▸ **EXERCISE**
Omit all pictures, then retype the data exactly as given.

▸ **MATERIAL PROVIDED**
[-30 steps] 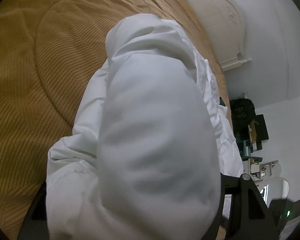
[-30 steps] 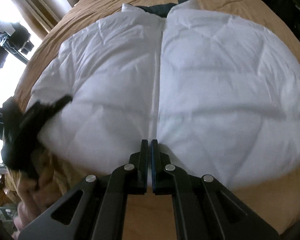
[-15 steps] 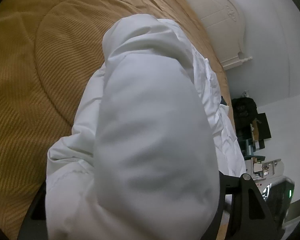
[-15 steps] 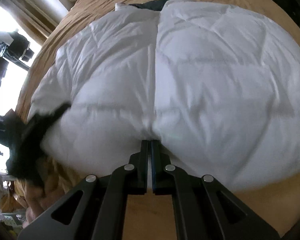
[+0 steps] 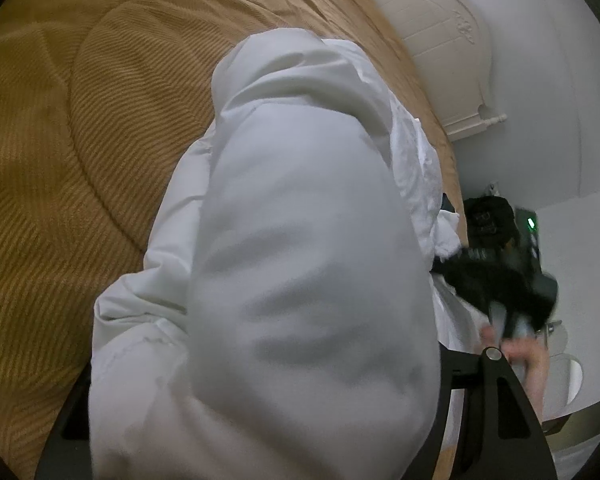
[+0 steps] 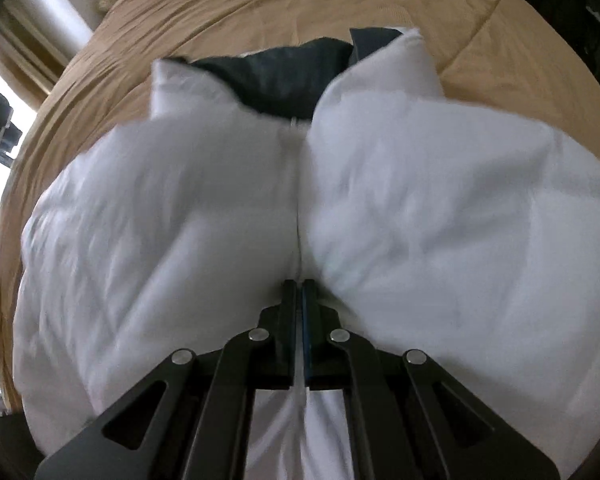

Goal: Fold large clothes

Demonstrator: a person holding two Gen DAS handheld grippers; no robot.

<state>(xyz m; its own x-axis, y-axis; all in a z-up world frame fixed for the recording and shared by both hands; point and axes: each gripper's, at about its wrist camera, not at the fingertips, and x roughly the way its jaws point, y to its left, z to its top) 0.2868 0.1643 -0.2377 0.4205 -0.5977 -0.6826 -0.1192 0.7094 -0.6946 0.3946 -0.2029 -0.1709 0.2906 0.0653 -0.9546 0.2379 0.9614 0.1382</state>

▸ **RESPONSE BELOW**
[-30 steps] 
[-30 steps] 
[-15 steps] 
[-15 steps] 
[+0 steps] 
[+0 steps] 

Goal: Fold large clothes

Demonstrator: a person holding two Gen DAS handheld grippers; no robot.

<state>(xyz m; its own x-axis, y-axis; all in a z-up world frame fixed for the recording and shared by both hands; point and axes: each gripper's, at about its wrist camera, not at the fingertips, and x roughly the way its jaws point, y to its left, z to its top) 0.2868 0.1643 -0.2377 0.4205 -0.5977 -0.6826 -0.1192 0.7094 -0.6946 0.3946 -0.2029 -0.1709 0.2906 0.0653 -0.9546 0.2379 0.9614 0.1382</state>

No more output is expected for this exercise.